(How to complete this task) What you return must be every line from the beginning of the data through the line holding "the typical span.", unchanged.

(Stored data)
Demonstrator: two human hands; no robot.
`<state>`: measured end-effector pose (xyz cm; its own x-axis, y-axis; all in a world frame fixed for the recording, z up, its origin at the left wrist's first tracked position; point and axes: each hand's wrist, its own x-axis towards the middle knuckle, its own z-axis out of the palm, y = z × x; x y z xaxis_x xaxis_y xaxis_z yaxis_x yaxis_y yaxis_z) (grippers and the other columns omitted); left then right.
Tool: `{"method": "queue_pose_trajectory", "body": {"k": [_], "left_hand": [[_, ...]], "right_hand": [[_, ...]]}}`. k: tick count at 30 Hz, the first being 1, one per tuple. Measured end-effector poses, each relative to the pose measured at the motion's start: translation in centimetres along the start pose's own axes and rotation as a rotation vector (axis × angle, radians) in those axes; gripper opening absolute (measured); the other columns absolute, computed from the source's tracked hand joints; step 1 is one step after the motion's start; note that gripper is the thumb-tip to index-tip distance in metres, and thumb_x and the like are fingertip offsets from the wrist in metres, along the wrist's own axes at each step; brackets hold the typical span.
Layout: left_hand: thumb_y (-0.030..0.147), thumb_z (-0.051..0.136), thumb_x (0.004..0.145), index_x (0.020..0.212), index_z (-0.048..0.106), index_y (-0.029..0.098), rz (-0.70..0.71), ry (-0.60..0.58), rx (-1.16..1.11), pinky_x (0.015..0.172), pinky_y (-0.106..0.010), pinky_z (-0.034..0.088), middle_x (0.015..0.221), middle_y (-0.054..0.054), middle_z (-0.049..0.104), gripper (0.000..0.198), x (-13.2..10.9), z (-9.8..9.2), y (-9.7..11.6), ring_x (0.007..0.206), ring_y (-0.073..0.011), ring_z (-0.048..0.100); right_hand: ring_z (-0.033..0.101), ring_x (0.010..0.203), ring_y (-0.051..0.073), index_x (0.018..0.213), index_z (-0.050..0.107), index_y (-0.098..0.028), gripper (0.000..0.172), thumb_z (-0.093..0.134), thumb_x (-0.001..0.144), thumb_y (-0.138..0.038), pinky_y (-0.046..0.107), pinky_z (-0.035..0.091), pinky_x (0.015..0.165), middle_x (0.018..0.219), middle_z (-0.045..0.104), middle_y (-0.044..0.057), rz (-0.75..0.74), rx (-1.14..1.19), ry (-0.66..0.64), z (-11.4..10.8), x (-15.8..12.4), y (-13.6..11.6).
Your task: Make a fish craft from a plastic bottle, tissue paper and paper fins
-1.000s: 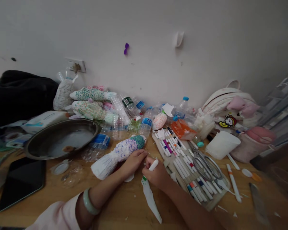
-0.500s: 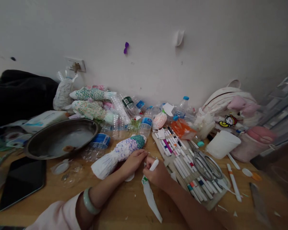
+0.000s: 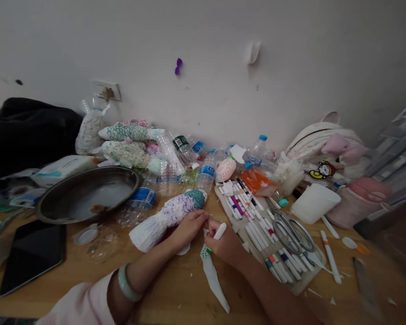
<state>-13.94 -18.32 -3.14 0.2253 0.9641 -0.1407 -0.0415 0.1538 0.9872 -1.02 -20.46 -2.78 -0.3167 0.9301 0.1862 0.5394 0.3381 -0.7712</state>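
1. Right grip [image 3: 223,243]: pinching a white marker [image 3: 219,231], its green lower end directed at a white paper strip [image 3: 214,280]. Whether the tip touches cannot be told.
2. Paper strip: lies on the wooden surface [image 3: 169,298] beneath and in front of the right hand, its narrow point toward the wearer. Green dots mark the upper part; the lower length is plain white.
3. Left grip [image 3: 191,228]: fingertips drawn together just beside the right hand, close to the strip's upper end. Whether they pinch the paper cannot be told. A pale green bangle [image 3: 127,284] circles the wrist, next to a pink sleeve [image 3: 84,304].
4. Beyond the left hand: a fish-shaped figure [image 3: 176,212] lies on its side, with a teal head, purple scale marks and a white tail.
5. Right of the hands: an unrolled beige marker case [image 3: 300,287] carries rows of pens; grey-handled scissors [image 3: 297,239] lie across it.
6. Left side: a dark tablet [image 3: 34,257] lies flat, with a metal basin [image 3: 54,203] behind it.
7. Farther back: more decorated fish [image 3: 128,133] are piled beside clear plastic bottles [image 3: 206,176]; a pale backpack [image 3: 320,137] stands at right.
8. Rear: grey wall [image 3: 209,27], fitted with a socket [image 3: 107,91] and a white hook [image 3: 253,53].
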Motion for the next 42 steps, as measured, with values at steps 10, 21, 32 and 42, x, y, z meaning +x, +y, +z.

(Output of the exercise)
Demonstrator: two human hands; no robot.
`<state>`: measured end-effector pose (xyz cm; its own x-axis, y-axis; all in a world frame fixed for the recording, z up, its origin at the left wrist's first tracked position; point and axes: each hand's wrist, its own x-axis towards the middle knuckle, its own z-axis out of the palm, y = z × x; x y z xaxis_x xaxis_y xaxis_z yaxis_x yaxis_y yaxis_z) (grippers and the other columns omitted); left then right.
Tool: `{"method": "queue_pose_trajectory", "body": {"k": [_], "left_hand": [[_, ...]], "right_hand": [[_, ...]]}}`. k: tick count at 30 Hz, the first being 1, one per tuple. Measured end-effector poses, each relative to the pose measured at the motion's start: translation in centimetres along the start pose's own axes and rotation as a rotation vector (axis × angle, radians) in those axes; gripper opening absolute (measured); the other columns absolute, computed from the source's tracked hand joints; step 1 is one step after the motion's start; note that gripper is the thumb-tip to index-tip distance in metres, and thumb_x and the like are fingertip offsets from the wrist in metres, along the wrist's own axes at each step; brackets hold the typical span.

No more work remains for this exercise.